These days, joy might feel like a luxury or something that you have to engineer: a weekend away, a spa voucher, a well-planned holiday that you hardly enjoy because you're still mentally ticking things off your list or exhausted from trying to get there.
You tell yourself there's no time, that it's not urgent, that maybe when things settle down, then you'll come back to yourself and have some more fun.
But here's what I've seen in every high-achieving woman I work with: joy has been replaced by control—by performing, proving, earning. And so many women don't even know what brings them joy anymore, because they've outsourced it to approval, achievement, or aesthetics.
So, if you've been feeling flat, numb, or like the real you is buried somewhere under there—if you don't know the last time that you smiled—today's episode is going to help you find her again.
Let's talk about what makes us lose our joy, because in some recent data I've crunched from clients and women coming into my ecosystem, this is the thing that they miss the most—and the thing they're most looking for.
When we have a dysregulated nervous system, joy feels unsafe.
What do I mean by that? If you are in constant fight or flight mode—if your cortisol is spiked, if you're stressed, if you're overwhelmed—then joy is a threat. Or, more often, joy is a waste.
Don't have time for joy. Joy is frivolous. I will do joy when I've got through my list. Joy is something to be planned.
And particularly if you're a perfectionist, or you're a people pleaser, or you're procrastinating, then your body is likely in a state of fear constantly.
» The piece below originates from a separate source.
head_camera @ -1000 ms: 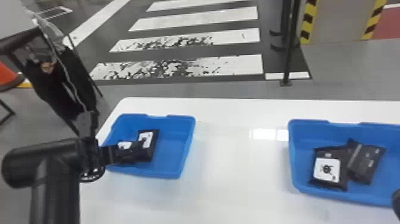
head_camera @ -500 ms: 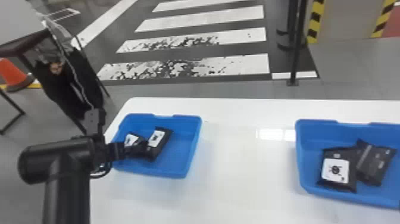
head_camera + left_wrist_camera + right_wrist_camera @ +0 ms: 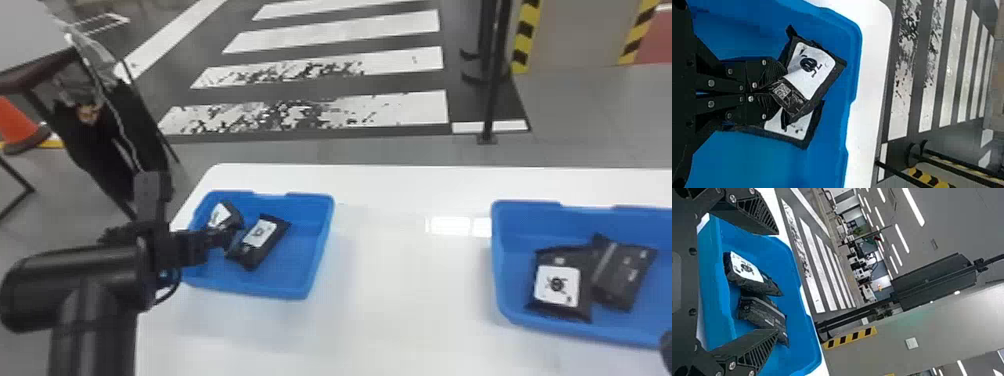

And fear says, no time for joy. Have to be hypervigilant. Have to be on the alert. You never know who's going to come and throw you under the bus, or say this about you, or this ball is going to fall.
And so we start to suffocate it, and we don't allow it to come into our lives.
Another reason that we have lost access to joy is because so many women are stuck in their heads and have numbed their bodies.
By this, I mean: when your dominant emotional home becomes guilt, resentment, shame—all we end up doing is numbing out. We don't actually want to feel, because what there is to feel is heavy and dense, and we don't want to do that, even though these emotions are actually hijacking us.
So we spend time in our heads because it becomes safe. We dance with logic. We want everything to make sense. We forego our intuition or what we feel we might even need, and it's more about what we should need, what's okay for us to need, what's acceptable for us to need. These are all areas and indications that you're living in your head.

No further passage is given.